# how low can you go?



## hp10BII (Apr 23, 2010)

I'm moving some tanks around and I'd like to stack a couple of tanks together. The bottom tank would be about 5.5" off the ground. The top of the same tank is about 21" high, so overall height is about 26.5" from the top of the tank to the ground. I would like to use an eheim classic 2217 canister on this tank but I'm not sure if there would be enough gravity for the canister to filter properly.

If there's not enough gravity, I'll have to use a couple of AC110's instead but my first choice would be a 2217 and AC110 combo.


----------



## tony1928 (Apr 22, 2010)

I have an eheim canister and a tank that's both sitting on a counter top. I can tell you that when its very difficult for the canister to prime up on first start and to re-establish prime when I drain the tank for w/c's.
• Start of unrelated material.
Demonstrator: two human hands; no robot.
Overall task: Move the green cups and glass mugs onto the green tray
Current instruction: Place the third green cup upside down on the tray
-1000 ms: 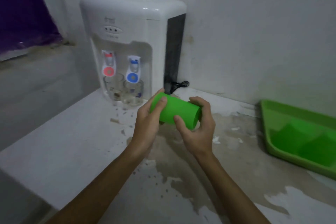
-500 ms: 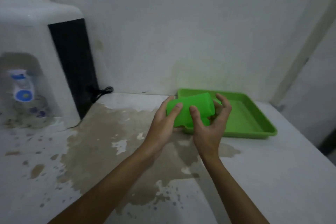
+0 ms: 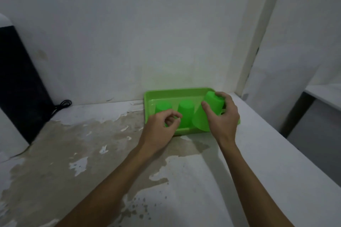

The canister should really sit beneath the tank if at all possible. It does work but its a bit of a struggle.


----------



## tang daddy (Apr 21, 2010)

It is abit hard to prime a classic compared to the ecco line, but shouldn't be a problem running it. If you do water changes just make sure to close the shut off on the canister and it shouldn't be a problem. I am gonna run a 2213 classic at the same height as the tank because it's a work bench and no space underneath.


----------



## Diztrbd1 (Apr 21, 2010)

I think the only problem you'd run into with this Ed, is priming the filter. And that probably wouldn't be a big issue . I don't think you would have to worry about the filter running properly after it's been primed, especially since it would be closer to the tank taking away alot of the head pressure . I would keep the hoses short as possible. Just my opinion


----------



## hp10BII (Apr 23, 2010)

Thanks, if the only problem is priming the filter, I could live with that.


----------



## josephl (Apr 21, 2010)

Another thing to think about is that if you put it too low, a siphon might not work when you are trying to do water changes and that would be a royal pain


----------



## tony1928 (Apr 22, 2010)

Yeah, I hate that part the most. I try to make sure I only change water to a level where I don't break siphon.  When I do, it seriously takes me 10 minutes to get the damn thing re-primed. Even with an Eheim Ecco which does have a (weak) prime button, it still doesn't want to establish the siphon.



josephl said:


> Another thing to think about is that if you put it too low, a siphon might not work when you are trying to do water changes and that would be a royal pain


----------



## hp10BII (Apr 23, 2010)

That's why I like the ugly green eheim intake tubes - water change levels can go lower without losing the prime. With the grey installation kits, the prime gets lost at a higher level.

I'll be using Jehmco's easy siphon contraption with pump for my water changes, so water changes will probably be at least 4x faster than my python.


----------